In describing the origins of the Northfield Experiment in his Introduction to Group-Analytic Psychotherapy(William Heinemann, 1948, p.18) Sigmund Foulkes speaks of Phase A, in which “Iwas able to extend a group oriented approach as far as my own territory reached ...” and goes on to say that “For this period owe a debt of gratitude to my the then C.O., Lt.-Col. Denis Carroll, for his active interest and support.” Indeed, Dr. Tom Harrison, in an unpublished manuscript held at the Archive, suggests that “The first step in the earliest phase of the Second Experiment was a series of organisational changes (probably initiated by the Commanding Officer, Denis Carroll)...” who was Commanding Officer at Northfield from March 17, 1944 until the end of December 1944 or the beginning of January, 1945.

 

Denis Carroll was the chairman of the Q-Camps Selection and Treatment Committee. In an unpublished typescript Dr. Marjorie Franklin, the Hon. Secretary of the Q-Camps Committee, speaks of: “...the real start of Q-Camp (alias Hawkspur) to the bare bones of which David Wills, in collaboration with Denis Carroll, was to give life of a lasting quality as an expression of some of the ways in which planned environment therapy can be used.” Adding “...To the early workers the whole Q-Camp project was an important pioneer enterprise I refrain from using the word ‘experiment’ because of Dr.

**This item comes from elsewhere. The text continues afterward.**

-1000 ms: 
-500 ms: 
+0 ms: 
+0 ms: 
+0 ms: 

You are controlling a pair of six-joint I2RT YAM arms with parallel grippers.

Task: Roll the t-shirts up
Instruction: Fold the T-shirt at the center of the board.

Carroll’s objections to that word being applied to Q which he said had already justified its value and ceased to be experimental.” (“Paper for Planned Environment Therapy Discussion Group, March 19th1971”, ts).

 

At Carroll’s suggestion a small monograph, Q-Camp: An Experiment in Group Living with Maladjusted and Anti-Social Young Men,was published in 1943. According to Franklin, Carroll’s commanding officer at Northfield “read the first edition of the book and commented favourably on it as ‘what we ought to do here’.” (“Planned Environment Therapy Trust, its origins, and ‘those others’ and about learning from success (especially successful achievement of the persons under stress)”; ts.). She elaborated, in a footnote to the 1966 edition: “During the war Dr. Carroll was in charge of an R.A.M.C. psychiatric hospital. He told, with humour, how his Colonel showed him the newly published ‘Q-Camp’ ... and advised Major Carroll to use the methods! Perhaps Q’s influence was more widespread than we knew.”

 

David Wills commented in 1975: “Marjorie Franklin developed these ideas in collaboration with the late Dr. Dennis [sic]Carroll, who took them with him to Northfield Hospital during the war. Much has been written about concepts - such as the idea of the therapeutic community - deriving from that fertile breeding ground, but so far as I am aware none of those writings makes any mention of Dennis Carroll, much less of Marjorie Franklin.” (PP/WDW 3A/10.46). Indeed, how much do any of us know of those ‘various sources, which had sprung up independently’ whose ‘happy confluence’, in the words of Sigmund Foulkes (cited above), eventuated in the Northfield Experiment and the ‘therapeutic community movement’ which blossomed after the war?